WHAT YOU ARE ASKED TO DO: Every record that follows must be set down word for word.

DATASET CONTENT:
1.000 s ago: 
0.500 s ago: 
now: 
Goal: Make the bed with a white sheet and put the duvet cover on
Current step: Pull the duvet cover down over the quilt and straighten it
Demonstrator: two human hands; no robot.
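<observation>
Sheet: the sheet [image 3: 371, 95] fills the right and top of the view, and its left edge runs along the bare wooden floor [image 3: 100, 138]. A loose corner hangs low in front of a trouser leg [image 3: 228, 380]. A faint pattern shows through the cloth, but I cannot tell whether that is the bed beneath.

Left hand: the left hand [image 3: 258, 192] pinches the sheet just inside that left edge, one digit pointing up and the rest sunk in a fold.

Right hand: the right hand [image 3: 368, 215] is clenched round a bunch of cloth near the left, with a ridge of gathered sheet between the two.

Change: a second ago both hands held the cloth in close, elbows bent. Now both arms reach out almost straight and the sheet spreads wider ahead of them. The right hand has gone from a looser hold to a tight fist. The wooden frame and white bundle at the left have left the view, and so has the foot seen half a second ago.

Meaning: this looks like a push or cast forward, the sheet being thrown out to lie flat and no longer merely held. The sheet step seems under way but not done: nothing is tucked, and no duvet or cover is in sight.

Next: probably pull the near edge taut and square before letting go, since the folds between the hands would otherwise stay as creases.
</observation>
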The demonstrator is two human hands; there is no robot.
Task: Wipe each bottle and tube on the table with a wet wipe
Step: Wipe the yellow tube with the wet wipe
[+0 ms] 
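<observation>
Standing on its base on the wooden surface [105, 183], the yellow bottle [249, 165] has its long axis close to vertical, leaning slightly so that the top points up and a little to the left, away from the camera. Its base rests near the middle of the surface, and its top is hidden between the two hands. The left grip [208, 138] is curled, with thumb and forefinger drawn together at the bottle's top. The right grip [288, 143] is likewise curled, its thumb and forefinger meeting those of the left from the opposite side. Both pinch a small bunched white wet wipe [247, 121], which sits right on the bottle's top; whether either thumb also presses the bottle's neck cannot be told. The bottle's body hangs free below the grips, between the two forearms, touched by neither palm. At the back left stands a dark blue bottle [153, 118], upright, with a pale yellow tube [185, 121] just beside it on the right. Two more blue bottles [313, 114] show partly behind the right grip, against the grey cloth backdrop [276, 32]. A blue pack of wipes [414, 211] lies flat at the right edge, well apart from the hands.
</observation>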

ANSWER BELOW:
1.000 s ago: 
0.500 s ago: 
now: 
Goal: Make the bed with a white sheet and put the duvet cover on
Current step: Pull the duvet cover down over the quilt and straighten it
Demonstrator: two human hands; no robot.
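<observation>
Sheet: the sheet [image 3: 371, 95] fills the right and top of the view, and its left edge runs along the bare wooden floor [image 3: 100, 138]. A loose corner hangs low in front of a trouser leg [image 3: 228, 380]. A faint pattern shows through the cloth, but I cannot tell whether that is the bed beneath.

Left hand: the left hand [image 3: 258, 192] pinches the sheet just inside that left edge, one digit pointing up and the rest sunk in a fold.

Right hand: the right hand [image 3: 368, 215] is clenched round a bunch of cloth near the left, with a ridge of gathered sheet between the two.

Change: a second ago both hands held the cloth in close, elbows bent. Now both arms reach out almost straight and the sheet spreads wider ahead of them. The right hand has gone from a looser hold to a tight fist. The wooden frame and white bundle at the left have left the view, and so has the foot seen half a second ago.

Meaning: this looks like a push or cast forward, the sheet being thrown out to lie flat and no longer merely held. The sheet step seems under way but not done: nothing is tucked, and no duvet or cover is in sight.

Next: probably pull the near edge taut and square before letting go, since the folds between the hands would otherwise stay as creases.
</observation>
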The demonstrator is two human hands; there is no robot.
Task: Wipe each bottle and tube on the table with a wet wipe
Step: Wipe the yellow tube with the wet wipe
[+0 ms] 
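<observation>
Standing on its base on the wooden surface [105, 183], the yellow bottle [249, 165] has its long axis close to vertical, leaning slightly so that the top points up and a little to the left, away from the camera. Its base rests near the middle of the surface, and its top is hidden between the two hands. The left grip [208, 138] is curled, with thumb and forefinger drawn together at the bottle's top. The right grip [288, 143] is likewise curled, its thumb and forefinger meeting those of the left from the opposite side. Both pinch a small bunched white wet wipe [247, 121], which sits right on the bottle's top; whether either thumb also presses the bottle's neck cannot be told. The bottle's body hangs free below the grips, between the two forearms, touched by neither palm. At the back left stands a dark blue bottle [153, 118], upright, with a pale yellow tube [185, 121] just beside it on the right. Two more blue bottles [313, 114] show partly behind the right grip, against the grey cloth backdrop [276, 32]. A blue pack of wipes [414, 211] lies flat at the right edge, well apart from the hands.
</observation>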

Now the exercise is finished.